Cette acquisition illustre une tendance de fond dans l'industrie des semi-conducteurs pour l'IA: la recherche de vitesse d'inférence extrême quitte le terrain du logiciel pour se déplacer vers le matériel lui-même. Pour les entreprises qui déploient des modèles à très grande échelle, une latence divisée et un débit multiplié changent directement l'économie du service, que ce soit pour des assistants conversationnels, des agents autonomes ou des applications temps réel. Mais ce gain de vitesse a un coût structurel: figer un modèle dans le silicium signifie renoncer à la flexibilité qu'offrent les puces génériques, un compromis qui ne conviendra qu'à des cas d'usage où le modèle change rarement.
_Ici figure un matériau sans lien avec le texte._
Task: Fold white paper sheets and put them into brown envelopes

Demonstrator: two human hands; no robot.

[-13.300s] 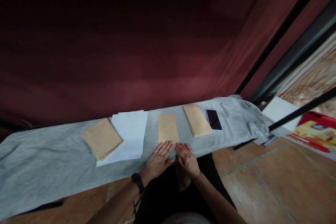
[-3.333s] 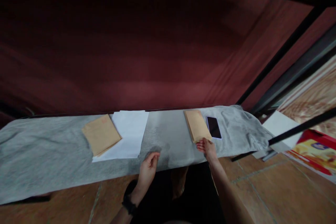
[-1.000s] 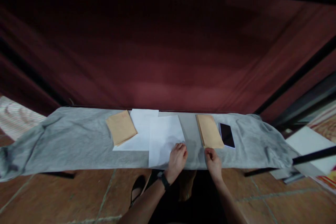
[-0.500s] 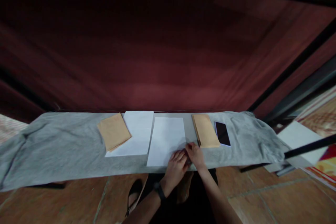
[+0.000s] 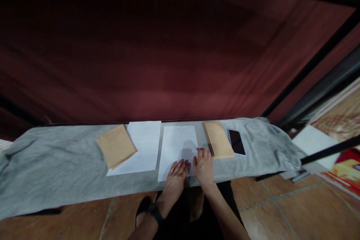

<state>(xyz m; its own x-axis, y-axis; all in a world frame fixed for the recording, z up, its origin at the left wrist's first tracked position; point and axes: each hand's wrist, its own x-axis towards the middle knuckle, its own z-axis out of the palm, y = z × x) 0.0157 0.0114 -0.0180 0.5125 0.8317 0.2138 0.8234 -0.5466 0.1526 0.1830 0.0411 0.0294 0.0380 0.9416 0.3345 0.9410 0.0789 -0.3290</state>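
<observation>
A white sheet of paper [image 5: 177, 146] lies flat in front of me, its near edge close to the front of the cloth. My left hand [image 5: 177, 174] rests on the sheet's lower part, fingers stretched out and holding nothing. At the sheet's right edge is my right hand [image 5: 203, 165], its fingers apart and bent a little, nothing visible in them. Just beyond it lies a stack of brown envelopes [image 5: 219, 140]. Further left, a second stack of brown envelopes [image 5: 116, 145] partly covers another white sheet [image 5: 146, 146].
Grey cloth [image 5: 70, 165] covers the long narrow surface. A phone [image 5: 237, 142] lies face up right of the envelopes. Behind stands a dark red panel [image 5: 168, 82]. Dark metal bars [image 5: 329, 150] and a white board [image 5: 313, 144] are on the right, above a tiled floor [image 5: 270, 217].
My hands, close together at the sheet's lower right corner before, have moved apart. The left has shifted left and flattened on the paper; the right has opened. The view has turned slightly.
</observation>
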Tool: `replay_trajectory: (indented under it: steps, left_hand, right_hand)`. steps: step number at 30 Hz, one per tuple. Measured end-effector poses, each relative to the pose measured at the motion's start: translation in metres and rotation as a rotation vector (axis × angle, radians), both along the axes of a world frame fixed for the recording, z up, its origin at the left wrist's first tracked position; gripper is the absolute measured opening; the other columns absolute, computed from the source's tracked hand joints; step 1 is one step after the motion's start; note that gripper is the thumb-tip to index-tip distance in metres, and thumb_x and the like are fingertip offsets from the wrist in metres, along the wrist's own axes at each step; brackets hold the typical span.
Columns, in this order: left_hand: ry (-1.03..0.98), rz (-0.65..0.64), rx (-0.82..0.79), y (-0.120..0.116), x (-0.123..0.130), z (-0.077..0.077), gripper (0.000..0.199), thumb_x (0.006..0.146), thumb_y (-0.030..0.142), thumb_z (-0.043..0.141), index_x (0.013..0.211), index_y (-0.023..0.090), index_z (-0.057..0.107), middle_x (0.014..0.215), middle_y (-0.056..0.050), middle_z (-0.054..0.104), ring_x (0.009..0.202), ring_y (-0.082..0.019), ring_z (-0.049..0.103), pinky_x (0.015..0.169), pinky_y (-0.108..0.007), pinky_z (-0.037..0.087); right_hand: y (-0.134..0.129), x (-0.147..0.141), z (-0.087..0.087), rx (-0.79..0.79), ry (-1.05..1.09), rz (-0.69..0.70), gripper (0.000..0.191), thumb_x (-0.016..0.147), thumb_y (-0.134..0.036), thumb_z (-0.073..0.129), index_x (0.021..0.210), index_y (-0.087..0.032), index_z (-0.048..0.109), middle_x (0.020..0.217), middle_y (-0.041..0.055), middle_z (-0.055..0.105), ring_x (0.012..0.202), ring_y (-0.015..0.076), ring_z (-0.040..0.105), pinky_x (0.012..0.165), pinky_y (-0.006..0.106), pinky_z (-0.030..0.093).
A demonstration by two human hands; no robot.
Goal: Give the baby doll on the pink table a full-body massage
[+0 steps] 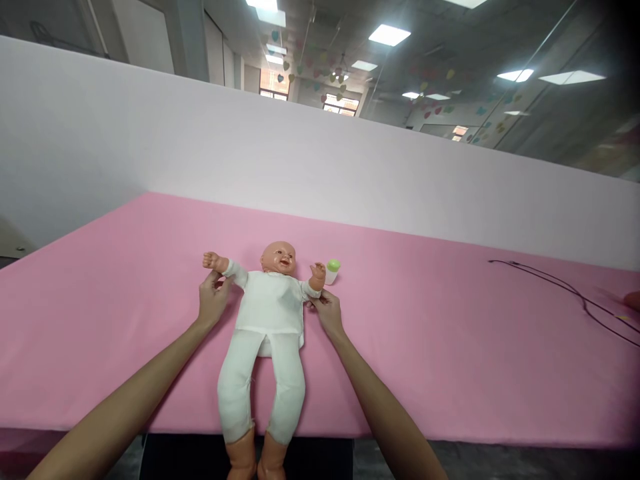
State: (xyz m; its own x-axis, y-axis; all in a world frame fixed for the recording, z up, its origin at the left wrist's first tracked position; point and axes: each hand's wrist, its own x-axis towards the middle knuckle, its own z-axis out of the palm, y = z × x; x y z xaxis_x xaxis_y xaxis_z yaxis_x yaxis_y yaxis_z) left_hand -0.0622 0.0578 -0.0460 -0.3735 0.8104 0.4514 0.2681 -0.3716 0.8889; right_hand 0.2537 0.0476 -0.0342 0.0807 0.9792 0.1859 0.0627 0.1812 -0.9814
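Note:
A baby doll [271, 303] in a white top and white trousers lies on its back on the pink table cover [425, 347], its feet hanging past the front edge. My left hand [214, 298] is closed at the doll's forearm on the left, the fingertips at the white sleeve just below the doll's hand. On the other side my right hand [327, 311] pinches the opposite sleeve near its cuff, some fingers hidden behind it. Both doll arms are spread out to the sides. Just beyond the doll's hand on the right stands a small white container with a green lid [333, 271].
Thin dark cables [565, 287] lie across the cover at the right. Part of another person's hand [633, 300] shows at the right edge. A white partition [320, 167] rises behind the table. Below the front edge is a dark seat or clothing [185, 460].

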Motion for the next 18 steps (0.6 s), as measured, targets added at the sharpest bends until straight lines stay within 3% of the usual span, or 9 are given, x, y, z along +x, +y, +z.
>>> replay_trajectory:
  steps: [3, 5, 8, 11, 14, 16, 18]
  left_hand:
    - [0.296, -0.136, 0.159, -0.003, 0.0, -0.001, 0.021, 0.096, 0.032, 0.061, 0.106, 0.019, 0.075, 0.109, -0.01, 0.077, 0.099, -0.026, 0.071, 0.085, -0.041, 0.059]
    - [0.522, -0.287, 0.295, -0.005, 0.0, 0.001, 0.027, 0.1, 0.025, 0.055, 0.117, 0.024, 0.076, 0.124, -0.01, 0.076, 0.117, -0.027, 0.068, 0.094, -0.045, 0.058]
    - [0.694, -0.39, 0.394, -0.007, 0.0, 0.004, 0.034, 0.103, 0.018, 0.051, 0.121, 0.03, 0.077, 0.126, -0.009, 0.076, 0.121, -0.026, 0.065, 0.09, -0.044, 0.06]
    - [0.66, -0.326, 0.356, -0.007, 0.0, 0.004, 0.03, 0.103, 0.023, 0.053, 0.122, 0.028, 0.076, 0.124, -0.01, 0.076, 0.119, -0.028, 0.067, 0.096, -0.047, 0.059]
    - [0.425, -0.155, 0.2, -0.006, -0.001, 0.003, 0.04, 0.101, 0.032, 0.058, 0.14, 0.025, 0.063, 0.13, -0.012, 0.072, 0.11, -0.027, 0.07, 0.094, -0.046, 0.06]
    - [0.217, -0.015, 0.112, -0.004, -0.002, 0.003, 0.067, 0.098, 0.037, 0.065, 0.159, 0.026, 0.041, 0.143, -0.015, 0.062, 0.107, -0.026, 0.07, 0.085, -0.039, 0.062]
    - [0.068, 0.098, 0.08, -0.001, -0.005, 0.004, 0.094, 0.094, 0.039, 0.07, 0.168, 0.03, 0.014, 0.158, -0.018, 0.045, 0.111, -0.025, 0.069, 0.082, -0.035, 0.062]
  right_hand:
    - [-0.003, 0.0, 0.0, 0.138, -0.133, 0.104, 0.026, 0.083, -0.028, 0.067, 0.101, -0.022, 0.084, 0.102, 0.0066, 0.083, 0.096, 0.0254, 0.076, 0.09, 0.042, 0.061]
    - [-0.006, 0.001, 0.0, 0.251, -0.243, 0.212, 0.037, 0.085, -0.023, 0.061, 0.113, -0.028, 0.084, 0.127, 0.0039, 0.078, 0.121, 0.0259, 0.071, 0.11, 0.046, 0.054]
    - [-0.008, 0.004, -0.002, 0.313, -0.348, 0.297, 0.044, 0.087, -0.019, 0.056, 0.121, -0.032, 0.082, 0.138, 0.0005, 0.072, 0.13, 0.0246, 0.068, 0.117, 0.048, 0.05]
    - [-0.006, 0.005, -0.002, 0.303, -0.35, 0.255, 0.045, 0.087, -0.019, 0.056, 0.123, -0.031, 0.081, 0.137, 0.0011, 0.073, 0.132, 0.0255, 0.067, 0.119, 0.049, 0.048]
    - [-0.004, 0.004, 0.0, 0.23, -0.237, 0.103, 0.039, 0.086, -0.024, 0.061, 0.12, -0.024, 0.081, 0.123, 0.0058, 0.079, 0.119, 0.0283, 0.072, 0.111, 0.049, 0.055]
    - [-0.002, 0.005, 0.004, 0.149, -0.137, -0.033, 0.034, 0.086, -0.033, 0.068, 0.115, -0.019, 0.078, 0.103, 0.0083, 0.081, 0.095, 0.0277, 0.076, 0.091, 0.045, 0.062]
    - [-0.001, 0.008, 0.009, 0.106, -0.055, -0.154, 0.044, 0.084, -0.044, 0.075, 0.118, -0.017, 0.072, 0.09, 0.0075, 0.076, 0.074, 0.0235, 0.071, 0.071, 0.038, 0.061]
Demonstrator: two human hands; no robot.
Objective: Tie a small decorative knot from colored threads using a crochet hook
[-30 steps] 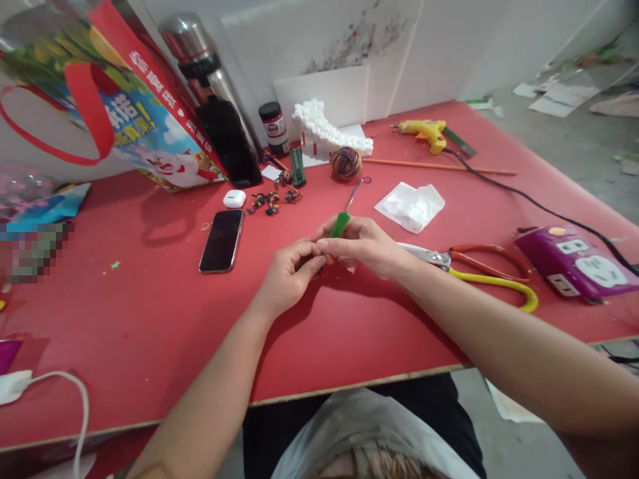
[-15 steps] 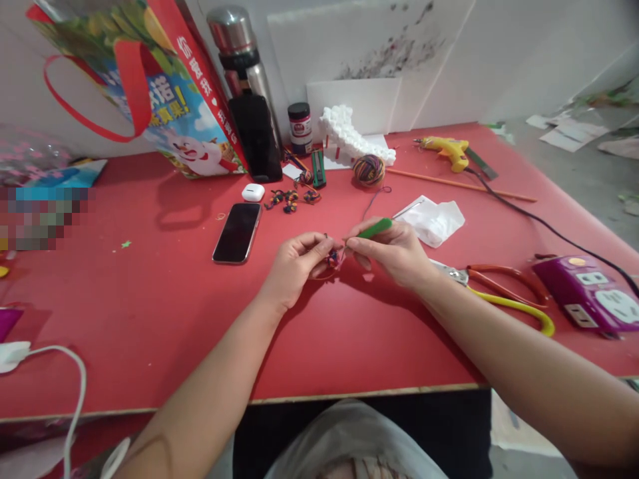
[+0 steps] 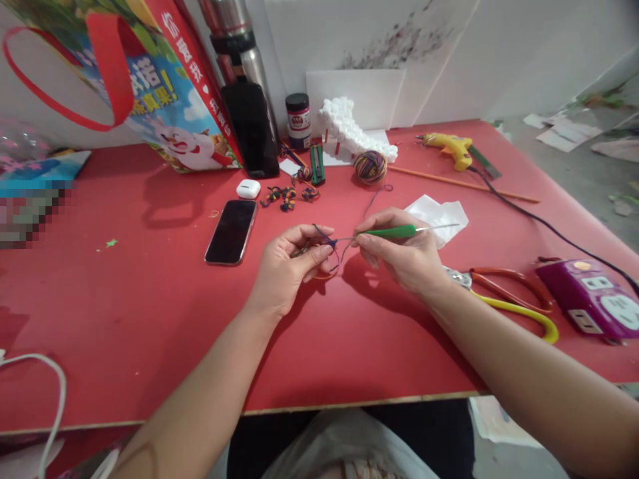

Cette approche n'est pas isolée: Google travaillerait de son côté sur une méthode similaire pour ses modèles Gemini, signe que plusieurs grands acteurs explorent en parallèle cette voie du matériel spécialisé par modèle. Pour AMD, qui cherche à rattraper son retard face à Nvidia sur le marché des puces IA, l'intégration des équipes et brevets de Taalas pourrait devenir un axe de différenciation important. L'enjeu plus large est de savoir si cette spécialisation extrême deviendra un segment de marché à part entière, réservé aux déploiements massifs de modèles stables, aux côtés des puces génériques plus flexibles.
Aucune entreprise française ou européenne n'est impliquée, mais cette évolution de l'architecture des puces IA pourrait à terme influencer les choix d'infrastructure des acteurs européens déployant des modèles à grande échelle.